▶ _Problem to solve_: Filter by the string "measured": return the lines of the material that contain it.

▶ _Supplied entries_:
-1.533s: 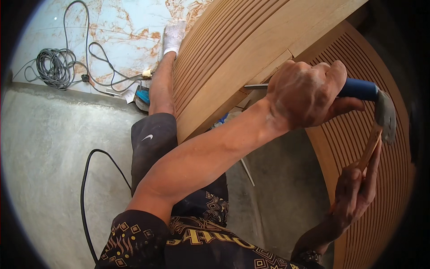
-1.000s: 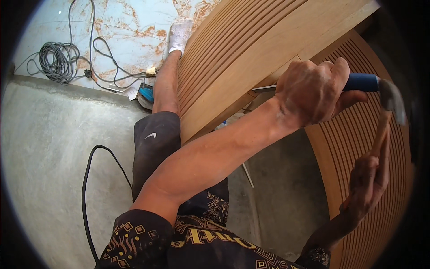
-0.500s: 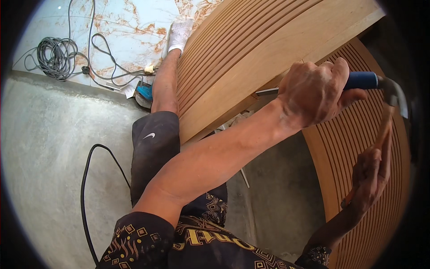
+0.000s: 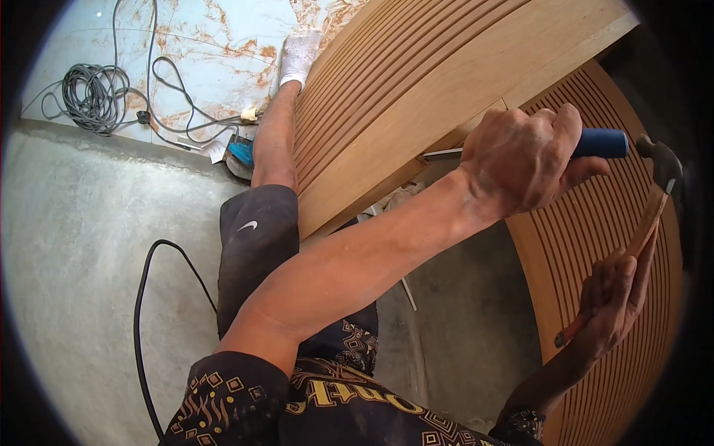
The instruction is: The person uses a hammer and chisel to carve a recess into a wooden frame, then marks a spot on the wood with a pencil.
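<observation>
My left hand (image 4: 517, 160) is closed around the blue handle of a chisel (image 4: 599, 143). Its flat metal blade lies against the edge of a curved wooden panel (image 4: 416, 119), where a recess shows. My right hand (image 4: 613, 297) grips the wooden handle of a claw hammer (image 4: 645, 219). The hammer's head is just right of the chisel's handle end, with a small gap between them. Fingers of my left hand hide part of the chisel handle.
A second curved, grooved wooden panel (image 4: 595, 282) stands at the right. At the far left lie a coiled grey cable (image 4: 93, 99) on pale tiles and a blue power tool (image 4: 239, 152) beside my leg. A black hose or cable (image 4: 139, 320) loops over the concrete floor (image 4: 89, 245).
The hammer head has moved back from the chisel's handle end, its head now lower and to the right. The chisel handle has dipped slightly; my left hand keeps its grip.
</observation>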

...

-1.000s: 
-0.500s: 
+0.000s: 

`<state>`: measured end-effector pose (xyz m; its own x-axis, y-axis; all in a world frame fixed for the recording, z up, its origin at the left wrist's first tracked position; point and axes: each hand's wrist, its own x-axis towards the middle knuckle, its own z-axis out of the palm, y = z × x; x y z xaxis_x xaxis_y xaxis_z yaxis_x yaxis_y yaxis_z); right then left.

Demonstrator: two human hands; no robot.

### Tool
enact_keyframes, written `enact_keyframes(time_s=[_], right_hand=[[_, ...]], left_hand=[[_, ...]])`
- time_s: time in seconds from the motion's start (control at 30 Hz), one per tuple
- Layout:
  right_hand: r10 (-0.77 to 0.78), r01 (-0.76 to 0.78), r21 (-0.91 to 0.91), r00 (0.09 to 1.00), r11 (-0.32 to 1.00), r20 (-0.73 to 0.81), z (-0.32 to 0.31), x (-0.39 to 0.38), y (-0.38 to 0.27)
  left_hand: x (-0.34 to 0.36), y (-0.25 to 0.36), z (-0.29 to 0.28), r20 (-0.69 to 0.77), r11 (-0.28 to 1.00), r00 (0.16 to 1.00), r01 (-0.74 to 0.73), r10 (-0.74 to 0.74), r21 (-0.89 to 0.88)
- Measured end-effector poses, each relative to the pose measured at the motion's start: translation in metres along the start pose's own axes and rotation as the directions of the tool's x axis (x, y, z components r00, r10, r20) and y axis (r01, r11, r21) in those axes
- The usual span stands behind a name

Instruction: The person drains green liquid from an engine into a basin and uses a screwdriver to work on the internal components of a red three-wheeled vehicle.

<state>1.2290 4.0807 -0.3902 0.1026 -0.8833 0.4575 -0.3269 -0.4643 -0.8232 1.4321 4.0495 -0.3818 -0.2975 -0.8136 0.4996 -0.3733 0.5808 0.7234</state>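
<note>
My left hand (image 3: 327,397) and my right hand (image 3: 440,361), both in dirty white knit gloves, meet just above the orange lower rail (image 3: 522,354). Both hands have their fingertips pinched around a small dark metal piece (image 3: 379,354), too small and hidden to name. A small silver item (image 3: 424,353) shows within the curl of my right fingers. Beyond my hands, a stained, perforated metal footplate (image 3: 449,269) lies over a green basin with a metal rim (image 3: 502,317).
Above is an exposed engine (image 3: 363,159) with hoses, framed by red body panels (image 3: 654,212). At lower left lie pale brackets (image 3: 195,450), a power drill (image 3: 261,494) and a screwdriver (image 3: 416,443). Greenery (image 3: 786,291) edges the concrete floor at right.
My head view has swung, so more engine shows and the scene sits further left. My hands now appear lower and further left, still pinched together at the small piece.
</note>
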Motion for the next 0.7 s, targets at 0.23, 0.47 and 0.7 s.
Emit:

▶ _Task answer_:
`<state>`: measured end-effector pose (xyz m; its own x-axis, y-axis; all in a world frame fixed for the recording, z up, its origin at the left wrist's first tracked position; point and axes: each hand's wrist, its own x-axis towards the middle knuckle, its own z-axis out of the palm, y = z × x; x y z xaxis_x xaxis_y xaxis_z yaxis_x yaxis_y yaxis_z); right then left.
- Measured end-effector poses, each relative to the pose measured at the motion's start: translation in metres along the start pose's own axes and rotation as the directions of the tool's x axis (x, y, z components r00, r10, r20) and y axis (r01, r11, r21) in those axes

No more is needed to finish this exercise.